Trident makes persistent volumes available to Kubernetes applications in an entirely cloud-native way. Applications deployed into Kubernetes can request persistent volumes from NetApp storage systems through the Kubernetes API, and thus access many of the features that you would typically expect from an enterprise storage system.

 

Example of Creating a Persistent Volume

Let’s quickly show creating a persistent volume using the Solidfire backend.

However, instead of directly creating a persistent volume, we will alternatively request a claim, and behind the scenes Trident will create the volume on the correct storage class.

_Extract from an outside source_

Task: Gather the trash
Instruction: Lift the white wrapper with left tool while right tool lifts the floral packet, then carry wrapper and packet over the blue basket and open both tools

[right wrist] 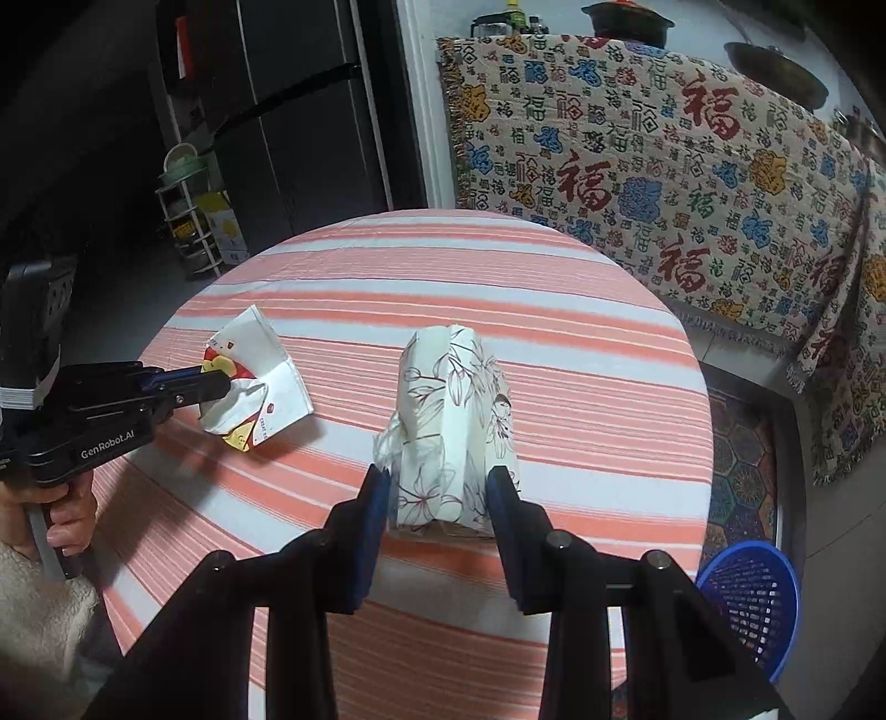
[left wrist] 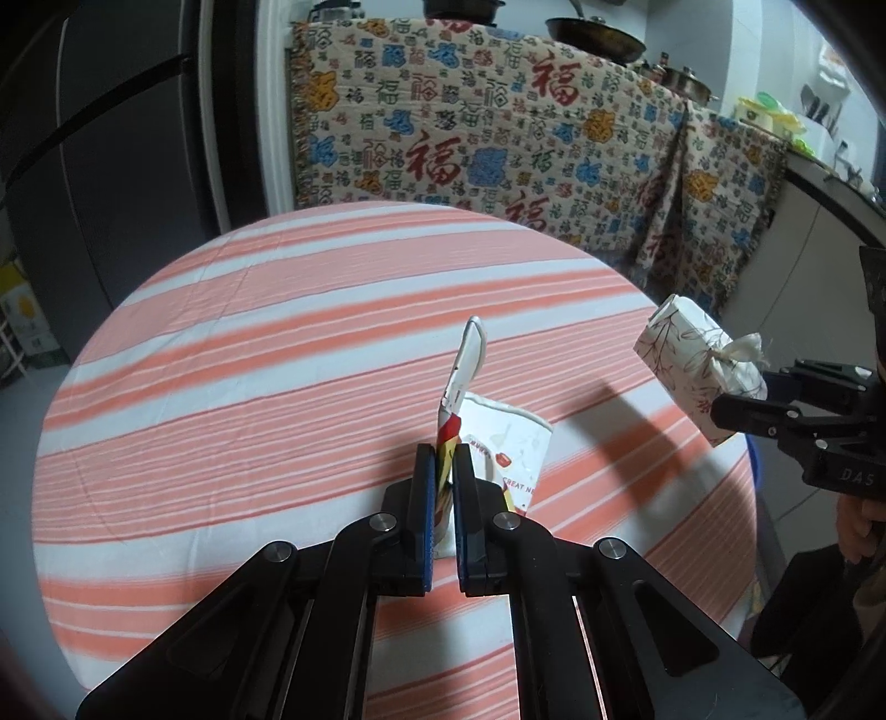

Here’s the YAML for creating a PVC on the SolidFire Storage class.

# cat k8s/pvcforsolidfire.yaml
kind: PersistentVolumeClaim
apiVersion: v1
metadata:
  name: persistent-volume-claim-solidfire
spec:
  accessModes:
    - ReadWriteOnce
  resources:
    requests:
      storage: 1Gi
  storageClassName: storage-class-solidfire

Before creating the claim, lets show that there are no PVC or PV resources yet.

 

# kubectl get pvc
No resources found.
# kubectl get pv
NAME      CAPACITY   ACCESS MODES   RECLAIM POLICY   STATUS    CLAIM             STORAGECLASS   REASON    AGE
trident   2Gi        RWO            Retain           Bound     trident/trident                            123d

 

The only PV that exists is the one backing Trident’s etcd instance (more on that later). There are no other PVs.

Let’s create the PVC.

 

# kubectl create -f k8s/pvcforsolidfire.yaml
persistentvolumeclaim "persistent-volume-claim-solidfire" created
# kubectl get pv
NAME                                              CAPACITY   ACCESS MODES   RECLAIM POLICY   STATUS    CLAIM                                       STORAGECLASS              REASON    AGE
default-persistent-volume-claim-solidfire-69eca   1Gi        RWO            Delete           Bound     default/persistent-volume-claim-solidfire   storage-class-solidfire             1s
trident                                           2Gi        RWO            Retain           Bound     trident/trident                                                                 123d

As can be seen above, we now have a PV called “default-persistent-…”. Without any manual intervention, Trident has gone ahead and created the PV for us on the correct storage system.

The volume is also shown in the SolidFire web interface.

 

Operational Items

While Trident helps us with persistent volumes in Kubernetes, it still has to be correctly deployed into Kubernetes. As well, every container host has to have appropriate access to storage devices. Automation, perhaps with Ansible or something similar, can help ensure this, but it is something that has to be done externally and is not handled by Trident.

Further, Trident should be bootstrapped into the cluster. Trident stores information about persistent volumes in its etcd instance or cluster.  Persistent volumes should back this etcd instance but how do you get Trident access to persistent volumes when Trident is required to provide them? That’s where some bootstrapping magic comes into play.

 

Cloud native storage

To participate in cloud-native paradigms, we need attachable storage resources. Trident provides this to both Docker and Kubernetes and makes using persistent volumes on top of NetApp storage easy.